Check every line below, and copy those that include "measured".

[Source records]
..............................
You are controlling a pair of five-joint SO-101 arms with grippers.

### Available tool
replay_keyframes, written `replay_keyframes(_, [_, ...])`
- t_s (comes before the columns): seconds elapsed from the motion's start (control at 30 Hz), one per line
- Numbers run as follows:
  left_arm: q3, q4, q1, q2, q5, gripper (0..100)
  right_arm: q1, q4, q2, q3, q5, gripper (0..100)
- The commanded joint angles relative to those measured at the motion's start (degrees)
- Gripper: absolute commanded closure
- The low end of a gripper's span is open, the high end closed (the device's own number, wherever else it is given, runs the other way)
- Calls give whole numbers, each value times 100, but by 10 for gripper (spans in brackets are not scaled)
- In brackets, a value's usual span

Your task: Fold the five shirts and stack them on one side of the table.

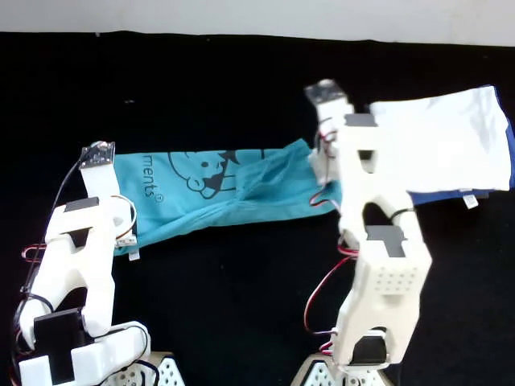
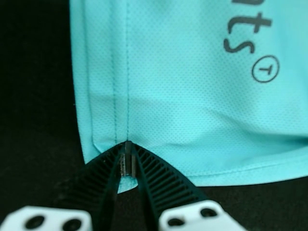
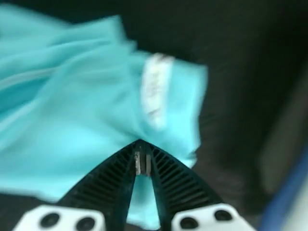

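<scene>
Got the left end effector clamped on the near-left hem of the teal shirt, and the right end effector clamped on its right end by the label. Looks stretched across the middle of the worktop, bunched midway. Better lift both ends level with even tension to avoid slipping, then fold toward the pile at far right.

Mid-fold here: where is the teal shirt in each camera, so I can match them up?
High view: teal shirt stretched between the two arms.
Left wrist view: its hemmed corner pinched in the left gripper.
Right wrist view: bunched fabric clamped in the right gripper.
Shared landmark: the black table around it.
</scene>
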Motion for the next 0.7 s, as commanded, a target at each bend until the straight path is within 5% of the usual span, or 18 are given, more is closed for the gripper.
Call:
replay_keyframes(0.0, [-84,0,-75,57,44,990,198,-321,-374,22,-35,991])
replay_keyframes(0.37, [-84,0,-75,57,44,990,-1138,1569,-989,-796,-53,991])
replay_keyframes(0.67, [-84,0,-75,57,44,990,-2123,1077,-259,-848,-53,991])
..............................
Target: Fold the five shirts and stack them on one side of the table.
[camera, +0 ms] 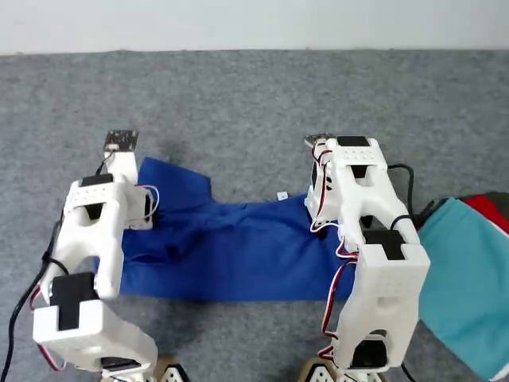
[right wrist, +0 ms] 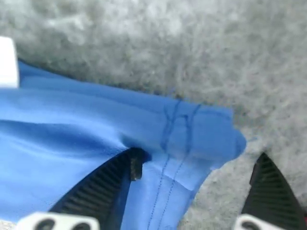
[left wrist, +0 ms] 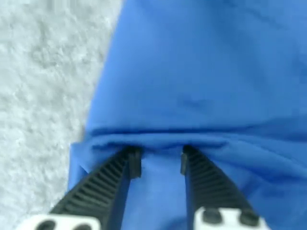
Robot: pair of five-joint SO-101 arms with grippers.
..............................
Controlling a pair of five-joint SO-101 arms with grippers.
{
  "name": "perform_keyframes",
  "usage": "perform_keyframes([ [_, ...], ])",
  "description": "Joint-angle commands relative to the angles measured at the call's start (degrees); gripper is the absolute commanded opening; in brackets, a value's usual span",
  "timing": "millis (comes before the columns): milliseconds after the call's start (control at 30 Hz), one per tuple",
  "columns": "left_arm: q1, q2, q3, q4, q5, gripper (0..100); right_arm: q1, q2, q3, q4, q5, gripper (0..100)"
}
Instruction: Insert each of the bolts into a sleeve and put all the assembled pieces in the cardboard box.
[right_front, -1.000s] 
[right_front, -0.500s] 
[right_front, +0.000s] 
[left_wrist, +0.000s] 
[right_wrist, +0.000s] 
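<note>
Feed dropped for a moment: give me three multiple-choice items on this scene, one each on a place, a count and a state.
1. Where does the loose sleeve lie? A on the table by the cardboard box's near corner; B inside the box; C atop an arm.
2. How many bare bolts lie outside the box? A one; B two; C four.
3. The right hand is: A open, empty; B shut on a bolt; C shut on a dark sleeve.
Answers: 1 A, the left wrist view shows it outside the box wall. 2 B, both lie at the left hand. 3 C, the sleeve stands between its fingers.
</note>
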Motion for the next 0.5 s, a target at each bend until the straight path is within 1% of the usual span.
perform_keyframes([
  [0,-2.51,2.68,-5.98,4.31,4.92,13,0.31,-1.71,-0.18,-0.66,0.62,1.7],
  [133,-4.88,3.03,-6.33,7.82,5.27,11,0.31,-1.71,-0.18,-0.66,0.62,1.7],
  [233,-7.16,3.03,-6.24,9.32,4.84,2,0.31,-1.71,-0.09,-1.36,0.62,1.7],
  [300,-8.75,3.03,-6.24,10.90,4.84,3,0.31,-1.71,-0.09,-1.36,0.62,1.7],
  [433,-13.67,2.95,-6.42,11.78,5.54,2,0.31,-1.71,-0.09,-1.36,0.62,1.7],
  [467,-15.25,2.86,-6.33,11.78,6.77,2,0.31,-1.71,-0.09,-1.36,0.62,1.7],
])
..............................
> _RESULT FOR THIS EXERCISE_:
- The commanded joint angles relative to those measured at the motion's start (degrees)
  "description": "Joint-angle commands relative to the angles measured at the call's start (degrees); gripper is the absolute commanded opening; in brackets, a value's usual span",

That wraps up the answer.